§ **TASK**: The answer is the exact run of lines in the listing below from the line containing "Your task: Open" up to and including the line containing "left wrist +", with pictures removed.
━━━━━━
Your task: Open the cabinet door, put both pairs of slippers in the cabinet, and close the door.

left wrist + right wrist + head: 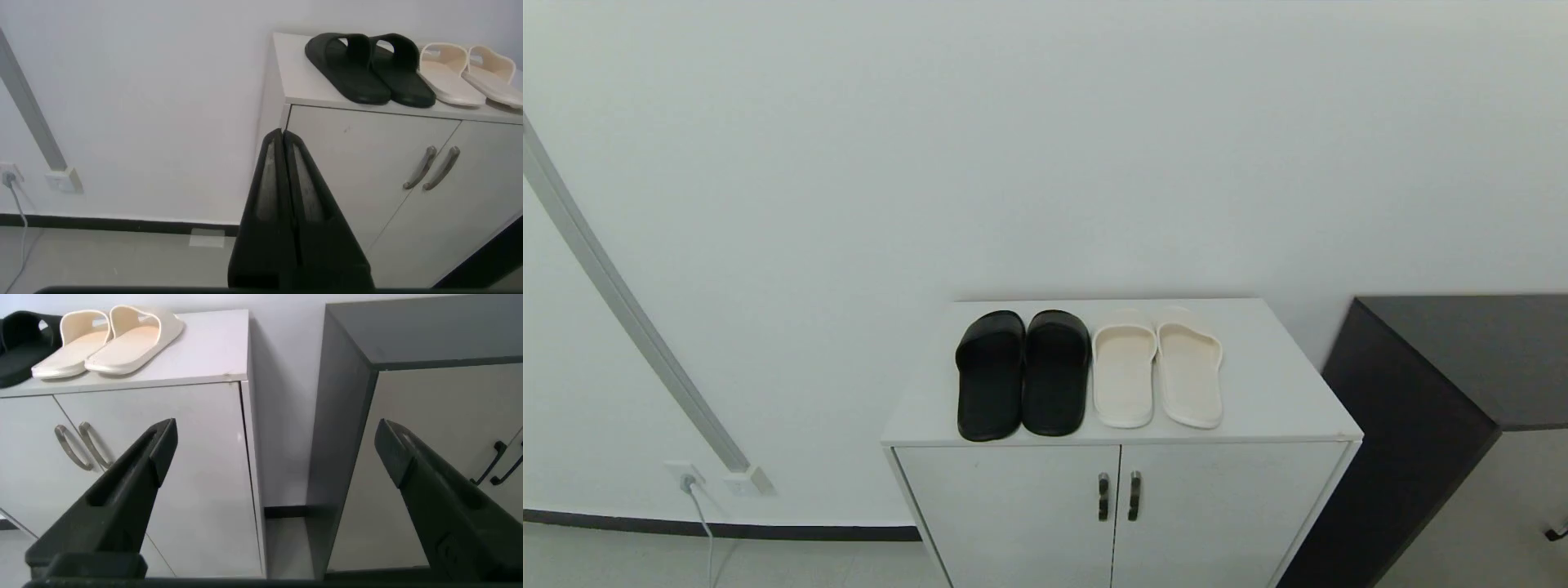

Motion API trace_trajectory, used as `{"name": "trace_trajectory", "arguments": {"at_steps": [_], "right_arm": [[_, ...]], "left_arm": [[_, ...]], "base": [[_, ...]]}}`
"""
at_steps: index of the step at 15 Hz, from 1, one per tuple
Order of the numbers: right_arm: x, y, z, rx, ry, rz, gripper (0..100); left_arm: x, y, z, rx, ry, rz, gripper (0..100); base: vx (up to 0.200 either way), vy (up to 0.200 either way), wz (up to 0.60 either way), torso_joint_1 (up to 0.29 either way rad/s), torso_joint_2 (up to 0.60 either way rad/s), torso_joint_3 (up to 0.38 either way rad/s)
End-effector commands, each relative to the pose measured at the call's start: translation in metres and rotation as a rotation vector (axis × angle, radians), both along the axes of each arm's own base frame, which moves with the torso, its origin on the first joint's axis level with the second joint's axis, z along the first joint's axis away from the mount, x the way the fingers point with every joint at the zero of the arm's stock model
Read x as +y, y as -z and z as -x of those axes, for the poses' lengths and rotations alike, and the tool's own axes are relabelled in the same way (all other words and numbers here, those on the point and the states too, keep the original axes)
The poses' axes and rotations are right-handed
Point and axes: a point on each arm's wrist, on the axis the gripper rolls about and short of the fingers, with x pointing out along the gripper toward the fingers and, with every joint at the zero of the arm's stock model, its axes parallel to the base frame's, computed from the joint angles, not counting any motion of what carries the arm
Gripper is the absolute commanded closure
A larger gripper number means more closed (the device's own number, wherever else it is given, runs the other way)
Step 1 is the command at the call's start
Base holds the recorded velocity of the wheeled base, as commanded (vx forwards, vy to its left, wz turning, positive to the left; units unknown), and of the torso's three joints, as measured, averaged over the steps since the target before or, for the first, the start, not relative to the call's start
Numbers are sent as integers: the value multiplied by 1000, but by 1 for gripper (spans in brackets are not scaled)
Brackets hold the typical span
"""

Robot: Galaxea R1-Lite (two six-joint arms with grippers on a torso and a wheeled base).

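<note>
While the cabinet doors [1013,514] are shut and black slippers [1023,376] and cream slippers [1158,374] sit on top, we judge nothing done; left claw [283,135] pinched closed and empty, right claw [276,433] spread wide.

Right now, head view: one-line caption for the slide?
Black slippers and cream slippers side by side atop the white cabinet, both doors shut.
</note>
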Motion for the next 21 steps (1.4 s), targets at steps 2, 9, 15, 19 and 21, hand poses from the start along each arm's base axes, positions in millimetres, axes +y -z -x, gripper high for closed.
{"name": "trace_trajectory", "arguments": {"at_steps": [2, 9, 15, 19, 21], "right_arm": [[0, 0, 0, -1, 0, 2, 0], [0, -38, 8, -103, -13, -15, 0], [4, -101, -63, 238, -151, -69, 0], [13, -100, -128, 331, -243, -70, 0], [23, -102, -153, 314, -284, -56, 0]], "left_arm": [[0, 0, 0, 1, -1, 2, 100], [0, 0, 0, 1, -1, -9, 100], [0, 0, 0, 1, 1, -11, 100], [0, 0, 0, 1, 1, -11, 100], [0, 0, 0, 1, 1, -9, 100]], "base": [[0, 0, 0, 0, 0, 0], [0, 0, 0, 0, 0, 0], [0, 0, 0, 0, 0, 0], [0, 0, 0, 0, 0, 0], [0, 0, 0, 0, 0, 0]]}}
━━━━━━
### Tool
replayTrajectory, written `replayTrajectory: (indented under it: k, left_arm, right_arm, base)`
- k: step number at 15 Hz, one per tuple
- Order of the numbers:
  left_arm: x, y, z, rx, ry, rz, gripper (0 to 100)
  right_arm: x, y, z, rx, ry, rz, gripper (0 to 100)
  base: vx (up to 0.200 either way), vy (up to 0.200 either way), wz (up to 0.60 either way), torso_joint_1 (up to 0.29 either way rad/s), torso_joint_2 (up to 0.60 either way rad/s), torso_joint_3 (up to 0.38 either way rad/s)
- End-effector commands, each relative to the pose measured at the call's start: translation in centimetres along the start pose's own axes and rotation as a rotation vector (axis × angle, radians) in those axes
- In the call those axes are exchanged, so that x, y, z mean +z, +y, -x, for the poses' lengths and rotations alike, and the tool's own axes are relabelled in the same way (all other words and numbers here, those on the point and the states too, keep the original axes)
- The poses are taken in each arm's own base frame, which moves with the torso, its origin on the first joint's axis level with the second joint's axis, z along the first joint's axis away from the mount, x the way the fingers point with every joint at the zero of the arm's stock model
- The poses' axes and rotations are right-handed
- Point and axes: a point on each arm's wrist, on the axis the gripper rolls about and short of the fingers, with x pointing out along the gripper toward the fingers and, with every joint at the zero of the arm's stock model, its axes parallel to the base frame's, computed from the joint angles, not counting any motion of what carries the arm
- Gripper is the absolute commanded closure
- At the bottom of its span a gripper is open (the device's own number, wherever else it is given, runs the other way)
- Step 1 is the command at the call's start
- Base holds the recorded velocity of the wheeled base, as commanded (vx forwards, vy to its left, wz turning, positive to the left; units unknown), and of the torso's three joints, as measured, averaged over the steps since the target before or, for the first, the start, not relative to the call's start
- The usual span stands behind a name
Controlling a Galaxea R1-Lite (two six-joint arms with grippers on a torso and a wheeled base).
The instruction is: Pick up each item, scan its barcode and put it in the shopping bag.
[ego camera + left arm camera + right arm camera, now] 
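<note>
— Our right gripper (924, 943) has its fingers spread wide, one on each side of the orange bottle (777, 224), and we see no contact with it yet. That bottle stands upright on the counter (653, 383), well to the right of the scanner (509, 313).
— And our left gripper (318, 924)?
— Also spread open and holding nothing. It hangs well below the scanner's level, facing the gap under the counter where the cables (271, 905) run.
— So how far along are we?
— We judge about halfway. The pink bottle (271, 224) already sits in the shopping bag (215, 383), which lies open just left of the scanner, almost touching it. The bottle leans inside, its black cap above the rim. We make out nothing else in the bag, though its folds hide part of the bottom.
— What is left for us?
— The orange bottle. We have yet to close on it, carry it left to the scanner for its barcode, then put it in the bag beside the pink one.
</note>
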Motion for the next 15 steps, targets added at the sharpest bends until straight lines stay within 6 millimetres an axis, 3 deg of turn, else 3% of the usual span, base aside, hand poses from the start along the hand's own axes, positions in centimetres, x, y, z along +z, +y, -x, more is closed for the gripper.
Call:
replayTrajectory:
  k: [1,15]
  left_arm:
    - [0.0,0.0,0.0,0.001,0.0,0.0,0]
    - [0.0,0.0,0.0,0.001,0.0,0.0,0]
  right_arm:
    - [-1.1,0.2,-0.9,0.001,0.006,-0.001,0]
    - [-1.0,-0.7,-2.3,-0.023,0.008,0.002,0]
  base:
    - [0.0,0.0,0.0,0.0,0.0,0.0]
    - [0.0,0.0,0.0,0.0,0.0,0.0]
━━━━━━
§ **THE ANSWER**:
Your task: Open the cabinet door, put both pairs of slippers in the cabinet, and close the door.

left wrist + right wrist + head: 

No additional answer is needed.